◆ How to complete this task ◆
Using the entries below, write out the line with "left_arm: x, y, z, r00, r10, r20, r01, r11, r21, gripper", the line with "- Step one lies", and every line in between, exactly as each is written.

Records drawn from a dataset

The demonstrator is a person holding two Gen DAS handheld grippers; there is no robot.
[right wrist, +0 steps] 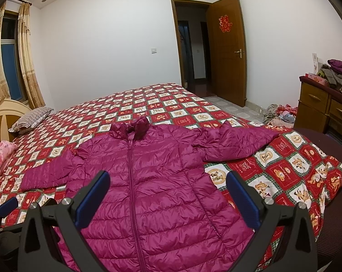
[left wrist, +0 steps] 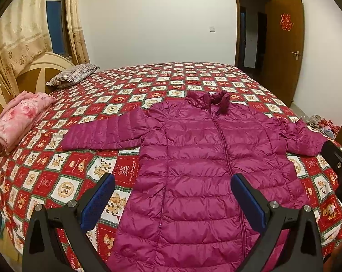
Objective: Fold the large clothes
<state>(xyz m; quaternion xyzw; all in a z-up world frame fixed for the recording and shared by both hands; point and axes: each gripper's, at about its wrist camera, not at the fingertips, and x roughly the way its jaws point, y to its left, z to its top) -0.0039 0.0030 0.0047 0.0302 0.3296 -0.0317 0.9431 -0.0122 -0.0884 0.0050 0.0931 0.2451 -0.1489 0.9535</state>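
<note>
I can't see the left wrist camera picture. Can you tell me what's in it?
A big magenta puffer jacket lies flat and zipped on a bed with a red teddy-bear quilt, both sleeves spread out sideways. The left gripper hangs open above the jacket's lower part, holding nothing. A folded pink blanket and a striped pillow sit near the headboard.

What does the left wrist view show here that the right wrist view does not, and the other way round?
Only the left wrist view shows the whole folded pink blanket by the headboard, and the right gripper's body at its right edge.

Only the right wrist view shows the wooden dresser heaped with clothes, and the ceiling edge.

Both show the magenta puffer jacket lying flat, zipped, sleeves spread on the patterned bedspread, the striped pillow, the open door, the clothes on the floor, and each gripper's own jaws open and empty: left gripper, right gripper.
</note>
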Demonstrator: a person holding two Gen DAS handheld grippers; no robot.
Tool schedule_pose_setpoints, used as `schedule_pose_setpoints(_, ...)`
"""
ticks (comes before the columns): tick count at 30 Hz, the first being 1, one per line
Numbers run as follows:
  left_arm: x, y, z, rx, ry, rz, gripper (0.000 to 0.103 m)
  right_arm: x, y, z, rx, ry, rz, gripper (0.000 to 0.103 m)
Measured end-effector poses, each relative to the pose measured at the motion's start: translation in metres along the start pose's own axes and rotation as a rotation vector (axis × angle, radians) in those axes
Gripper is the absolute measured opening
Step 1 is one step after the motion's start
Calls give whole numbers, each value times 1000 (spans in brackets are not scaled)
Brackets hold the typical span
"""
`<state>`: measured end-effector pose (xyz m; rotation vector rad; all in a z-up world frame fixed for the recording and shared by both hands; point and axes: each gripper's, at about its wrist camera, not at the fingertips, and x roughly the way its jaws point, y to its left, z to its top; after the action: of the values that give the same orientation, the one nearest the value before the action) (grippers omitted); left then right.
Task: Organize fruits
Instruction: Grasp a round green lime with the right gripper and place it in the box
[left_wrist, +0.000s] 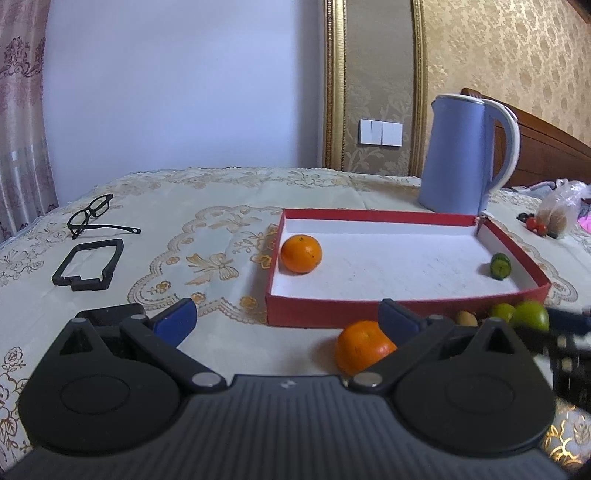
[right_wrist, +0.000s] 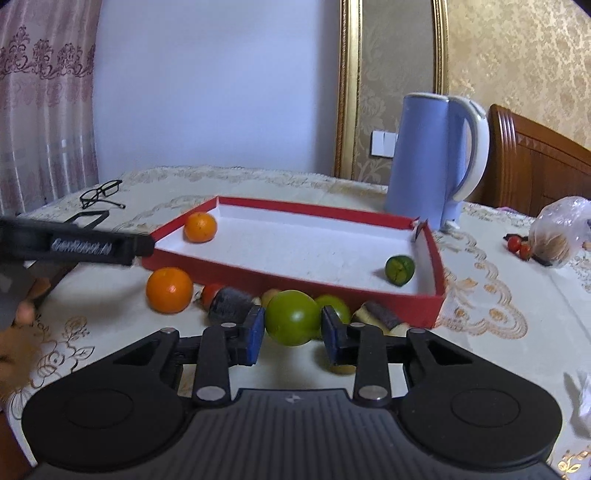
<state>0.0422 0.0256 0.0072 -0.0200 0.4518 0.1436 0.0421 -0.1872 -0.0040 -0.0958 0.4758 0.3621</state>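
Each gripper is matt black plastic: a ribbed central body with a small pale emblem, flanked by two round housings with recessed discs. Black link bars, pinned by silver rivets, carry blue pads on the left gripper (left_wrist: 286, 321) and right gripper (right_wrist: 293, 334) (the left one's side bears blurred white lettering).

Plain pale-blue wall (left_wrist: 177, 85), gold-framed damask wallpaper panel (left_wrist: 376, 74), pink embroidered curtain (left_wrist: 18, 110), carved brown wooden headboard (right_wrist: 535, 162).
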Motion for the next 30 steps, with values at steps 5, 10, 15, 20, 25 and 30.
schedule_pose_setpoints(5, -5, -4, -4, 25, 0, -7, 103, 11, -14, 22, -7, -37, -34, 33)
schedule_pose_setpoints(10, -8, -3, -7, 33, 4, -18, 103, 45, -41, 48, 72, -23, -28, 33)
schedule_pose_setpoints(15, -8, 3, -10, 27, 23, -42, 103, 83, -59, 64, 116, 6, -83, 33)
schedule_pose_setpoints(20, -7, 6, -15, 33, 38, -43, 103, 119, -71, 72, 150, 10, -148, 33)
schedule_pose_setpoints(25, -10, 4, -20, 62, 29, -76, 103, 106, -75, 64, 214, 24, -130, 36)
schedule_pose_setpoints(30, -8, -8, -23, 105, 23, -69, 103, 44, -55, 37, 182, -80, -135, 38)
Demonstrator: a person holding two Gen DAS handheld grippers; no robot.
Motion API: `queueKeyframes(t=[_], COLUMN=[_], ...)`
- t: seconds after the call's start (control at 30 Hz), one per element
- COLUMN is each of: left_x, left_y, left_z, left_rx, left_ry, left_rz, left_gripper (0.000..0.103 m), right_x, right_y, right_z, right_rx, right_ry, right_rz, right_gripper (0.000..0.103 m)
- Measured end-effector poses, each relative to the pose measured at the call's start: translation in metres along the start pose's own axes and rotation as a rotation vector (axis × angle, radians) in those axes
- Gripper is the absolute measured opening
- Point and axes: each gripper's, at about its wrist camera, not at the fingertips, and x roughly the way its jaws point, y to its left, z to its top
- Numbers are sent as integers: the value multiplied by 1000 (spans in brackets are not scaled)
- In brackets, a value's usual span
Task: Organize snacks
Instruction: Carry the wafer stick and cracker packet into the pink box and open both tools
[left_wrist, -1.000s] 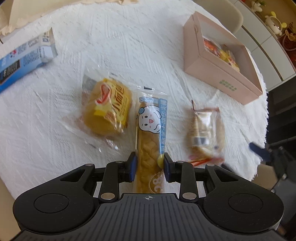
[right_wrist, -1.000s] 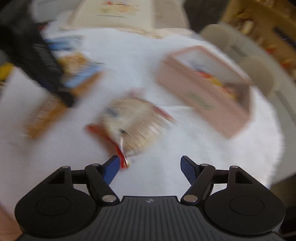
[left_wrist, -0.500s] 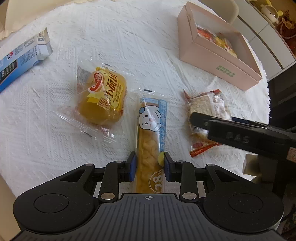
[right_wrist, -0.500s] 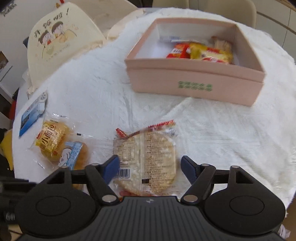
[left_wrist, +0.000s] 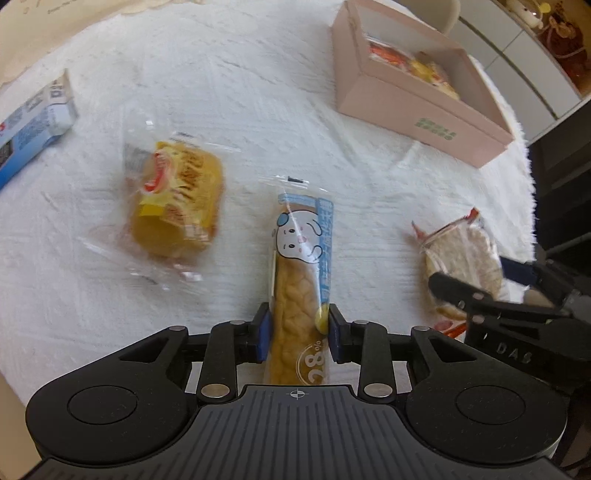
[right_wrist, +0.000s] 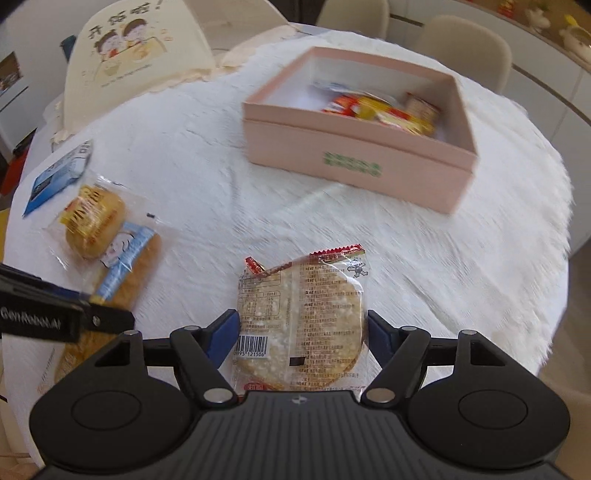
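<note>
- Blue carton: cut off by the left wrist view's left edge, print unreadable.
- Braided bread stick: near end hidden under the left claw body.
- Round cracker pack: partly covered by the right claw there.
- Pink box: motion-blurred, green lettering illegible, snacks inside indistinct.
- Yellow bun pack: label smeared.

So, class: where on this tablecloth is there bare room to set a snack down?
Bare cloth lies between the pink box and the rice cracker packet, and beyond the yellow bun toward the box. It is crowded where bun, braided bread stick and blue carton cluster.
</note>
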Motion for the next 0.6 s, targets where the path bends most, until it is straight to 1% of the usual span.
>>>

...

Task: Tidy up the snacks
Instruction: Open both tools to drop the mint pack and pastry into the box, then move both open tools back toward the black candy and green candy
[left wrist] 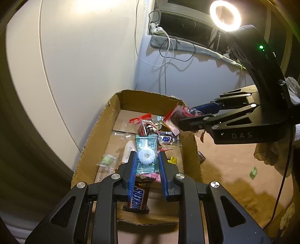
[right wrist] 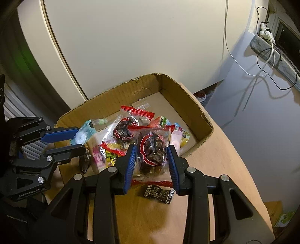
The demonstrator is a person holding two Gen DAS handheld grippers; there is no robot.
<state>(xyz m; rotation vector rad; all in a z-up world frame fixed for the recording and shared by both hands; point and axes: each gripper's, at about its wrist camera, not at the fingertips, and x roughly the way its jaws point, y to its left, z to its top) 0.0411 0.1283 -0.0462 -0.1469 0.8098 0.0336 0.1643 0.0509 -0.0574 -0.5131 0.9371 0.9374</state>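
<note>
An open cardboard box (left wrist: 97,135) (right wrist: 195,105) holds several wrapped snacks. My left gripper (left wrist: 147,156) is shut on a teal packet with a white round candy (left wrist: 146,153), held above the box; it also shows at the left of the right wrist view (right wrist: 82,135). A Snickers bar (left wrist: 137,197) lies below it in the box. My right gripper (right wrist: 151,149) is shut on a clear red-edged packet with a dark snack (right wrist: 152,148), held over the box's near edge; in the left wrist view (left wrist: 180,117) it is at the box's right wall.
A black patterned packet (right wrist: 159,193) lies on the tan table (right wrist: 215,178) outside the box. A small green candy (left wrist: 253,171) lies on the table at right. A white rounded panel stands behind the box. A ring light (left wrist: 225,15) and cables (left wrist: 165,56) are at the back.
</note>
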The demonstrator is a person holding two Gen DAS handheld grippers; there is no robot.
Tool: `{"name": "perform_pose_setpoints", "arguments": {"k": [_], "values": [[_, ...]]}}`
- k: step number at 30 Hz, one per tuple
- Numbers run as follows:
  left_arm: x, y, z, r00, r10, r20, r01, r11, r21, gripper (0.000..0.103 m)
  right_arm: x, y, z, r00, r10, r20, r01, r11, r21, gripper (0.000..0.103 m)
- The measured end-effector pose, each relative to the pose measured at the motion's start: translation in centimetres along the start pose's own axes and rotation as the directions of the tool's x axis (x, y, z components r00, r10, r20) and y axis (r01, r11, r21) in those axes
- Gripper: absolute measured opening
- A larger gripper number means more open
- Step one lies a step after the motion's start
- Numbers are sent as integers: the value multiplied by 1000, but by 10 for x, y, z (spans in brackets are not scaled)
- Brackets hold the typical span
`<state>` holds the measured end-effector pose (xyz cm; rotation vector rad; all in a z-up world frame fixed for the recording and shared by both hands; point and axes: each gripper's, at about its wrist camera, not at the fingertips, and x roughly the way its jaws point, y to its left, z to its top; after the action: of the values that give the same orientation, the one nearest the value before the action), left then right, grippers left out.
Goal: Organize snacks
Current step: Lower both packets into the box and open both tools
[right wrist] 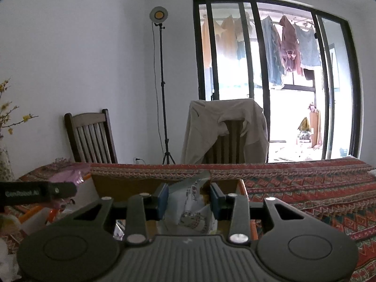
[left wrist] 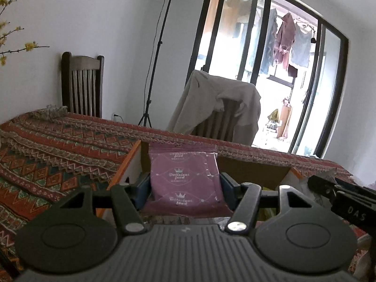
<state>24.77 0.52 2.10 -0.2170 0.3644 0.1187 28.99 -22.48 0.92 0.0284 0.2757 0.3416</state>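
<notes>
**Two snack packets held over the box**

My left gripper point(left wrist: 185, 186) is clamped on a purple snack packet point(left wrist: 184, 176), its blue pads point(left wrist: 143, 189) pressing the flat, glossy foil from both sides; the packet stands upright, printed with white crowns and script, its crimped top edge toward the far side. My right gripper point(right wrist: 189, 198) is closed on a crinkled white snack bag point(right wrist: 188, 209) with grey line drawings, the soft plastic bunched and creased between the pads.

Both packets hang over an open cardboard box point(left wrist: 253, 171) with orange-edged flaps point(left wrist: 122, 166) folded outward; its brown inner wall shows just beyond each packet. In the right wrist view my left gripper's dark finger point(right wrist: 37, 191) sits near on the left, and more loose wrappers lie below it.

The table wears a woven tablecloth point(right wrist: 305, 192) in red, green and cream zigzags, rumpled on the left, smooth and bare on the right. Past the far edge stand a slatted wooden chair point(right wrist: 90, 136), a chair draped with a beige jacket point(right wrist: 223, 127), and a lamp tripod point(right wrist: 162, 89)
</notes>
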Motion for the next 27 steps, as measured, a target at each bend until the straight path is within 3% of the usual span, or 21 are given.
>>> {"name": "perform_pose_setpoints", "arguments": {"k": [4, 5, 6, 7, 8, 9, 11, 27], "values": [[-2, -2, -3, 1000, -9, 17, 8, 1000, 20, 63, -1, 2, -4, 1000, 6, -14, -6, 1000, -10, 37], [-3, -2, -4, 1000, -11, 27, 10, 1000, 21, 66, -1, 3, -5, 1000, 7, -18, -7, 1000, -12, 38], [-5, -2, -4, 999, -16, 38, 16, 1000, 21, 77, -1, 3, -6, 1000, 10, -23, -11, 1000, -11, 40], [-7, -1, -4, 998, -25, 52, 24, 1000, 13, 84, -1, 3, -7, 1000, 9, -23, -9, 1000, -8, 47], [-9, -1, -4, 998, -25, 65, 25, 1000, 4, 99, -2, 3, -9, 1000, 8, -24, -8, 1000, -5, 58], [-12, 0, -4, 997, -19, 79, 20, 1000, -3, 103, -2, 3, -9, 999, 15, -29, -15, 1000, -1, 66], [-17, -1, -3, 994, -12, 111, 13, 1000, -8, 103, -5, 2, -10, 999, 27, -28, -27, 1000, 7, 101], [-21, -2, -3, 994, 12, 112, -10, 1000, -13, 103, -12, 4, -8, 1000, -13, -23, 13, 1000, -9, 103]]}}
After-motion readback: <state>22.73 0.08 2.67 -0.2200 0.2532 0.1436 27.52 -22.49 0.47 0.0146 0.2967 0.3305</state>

◆ Written solution ◆
  left_arm: x, y, z, r00, r10, r20, r01, r11, r21, gripper (0.000..0.103 m)
  right_arm: x, y, z, r00, r10, r20, r01, r11, r21, gripper (0.000..0.103 m)
- The measured end-effector pose, each relative to the pose measured at the motion's start: translation in centimetres along the start pose's own axes and rotation as the directions of the tool's x axis (x, y, z components r00, r10, r20) and y axis (r01, r11, r21) in those axes
- Gripper: absolute measured opening
- A larger gripper number means more open
- Step one lies a step after the motion's start

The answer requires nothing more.